Vu les autres pièces du dossier.
Vu :
— le code de la sécurité intérieure ;
— la loi n° 78-17 du 6 janvier 1978 modifiée ;
— le code de justice administrative.
Le président du tribunal a désigné M. Peretti, vice-président, pour statuer sur les demandes de référé.
Considérant ce qui suit :
1. M. B A, demeurant sur le territoire de la commune de Pertuis, demande au juge des référés, saisi sur le fondement de l’article L. 521-2 du code de justice administrative, d’ordonner la suspension de l’exécution de l’arrêté du 9 septembre 2025 par lequel le préfet de Vaucluse a autorisé la captation, l’enregistrement et la transmission d’images au moyen d’une caméra installée sur des aéronefs, sur les communes du Pontet, de Sorgues, de Vedène, de Pertuis, d’Entraigues-sur-la-Sorgue, de Bollène, d’Avignon, d’Orange et de Piolenc le mercredi 10 septembre 2025 en raison d’un mouvement de contestation prévu le même jour.
2. Aux termes de l’article L. 521-2 du code de justice administrative : « Saisi d’une demande en ce sens justifiée par l’urgence, le juge des référés peut ordonner toutes mesures nécessaires à la sauvegarde d’une liberté fondamentale à laquelle une personne morale de droit public ou un organisme de droit privé chargé de la gestion d’un service public aurait porté, dans l’exercice d’un de ses pouvoirs, une atteinte grave et manifestement illégale.
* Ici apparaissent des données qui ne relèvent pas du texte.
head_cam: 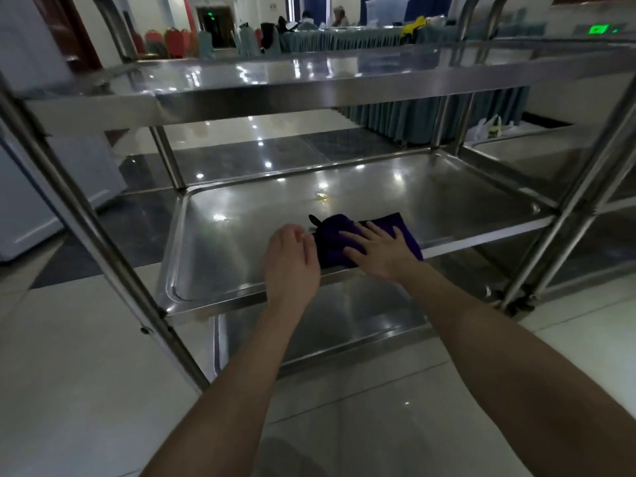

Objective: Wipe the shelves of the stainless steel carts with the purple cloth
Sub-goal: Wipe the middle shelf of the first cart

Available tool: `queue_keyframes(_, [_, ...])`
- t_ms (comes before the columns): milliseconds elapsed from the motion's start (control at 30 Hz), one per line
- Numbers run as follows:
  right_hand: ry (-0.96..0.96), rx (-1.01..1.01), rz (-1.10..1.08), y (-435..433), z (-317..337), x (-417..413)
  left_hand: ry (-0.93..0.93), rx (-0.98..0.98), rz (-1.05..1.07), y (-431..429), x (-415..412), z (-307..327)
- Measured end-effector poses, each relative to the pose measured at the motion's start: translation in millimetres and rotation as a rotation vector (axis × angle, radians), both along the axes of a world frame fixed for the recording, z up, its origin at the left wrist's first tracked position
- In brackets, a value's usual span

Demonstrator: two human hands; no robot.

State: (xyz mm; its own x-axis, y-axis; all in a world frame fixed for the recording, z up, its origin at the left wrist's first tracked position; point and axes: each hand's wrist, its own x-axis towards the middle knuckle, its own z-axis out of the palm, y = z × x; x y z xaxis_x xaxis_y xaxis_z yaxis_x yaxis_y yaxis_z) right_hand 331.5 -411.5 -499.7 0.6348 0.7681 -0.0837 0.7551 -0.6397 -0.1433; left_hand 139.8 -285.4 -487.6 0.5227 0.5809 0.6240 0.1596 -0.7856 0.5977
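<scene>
Got the right grip (375,251) splayed flat, pressing the purple cloth (395,223) onto the cart's middle shelf (237,242) near the front lip. Runs left-right. Can't tell pinching or not for the left grip (292,258), curled at its left end. Probably push toward the yellowish smudge (321,198) just beyond.

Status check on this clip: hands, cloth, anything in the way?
Right hand flat on purple cloth, middle shelf. Left hand at cloth's edge, grip unclear. Yellowish spot ahead.
</scene>
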Motion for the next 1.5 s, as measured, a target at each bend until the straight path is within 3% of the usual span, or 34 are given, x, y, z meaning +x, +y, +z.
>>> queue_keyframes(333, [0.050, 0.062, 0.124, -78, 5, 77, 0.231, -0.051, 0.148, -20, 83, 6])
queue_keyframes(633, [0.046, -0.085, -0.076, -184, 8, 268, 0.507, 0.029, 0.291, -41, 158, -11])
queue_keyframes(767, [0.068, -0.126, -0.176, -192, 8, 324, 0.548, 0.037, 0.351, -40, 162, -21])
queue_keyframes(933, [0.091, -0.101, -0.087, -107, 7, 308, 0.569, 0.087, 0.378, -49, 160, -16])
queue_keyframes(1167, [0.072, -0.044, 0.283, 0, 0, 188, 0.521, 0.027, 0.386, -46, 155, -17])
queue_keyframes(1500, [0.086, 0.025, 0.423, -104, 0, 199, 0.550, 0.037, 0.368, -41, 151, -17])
Le juge des référés se prononce dans un délai de quarante-huit heures. ». Aux termes de l’article L. 522-3 du même code : « () Lorsqu’il apparaît manifeste, au vu de la demande, () qu’elle est mal fondée, le juge des référés peut la rejeter par une ordonnance motivée sans qu’il y ait lieu d’appliquer les deux premiers alinéas de l’article L. 522-1 ».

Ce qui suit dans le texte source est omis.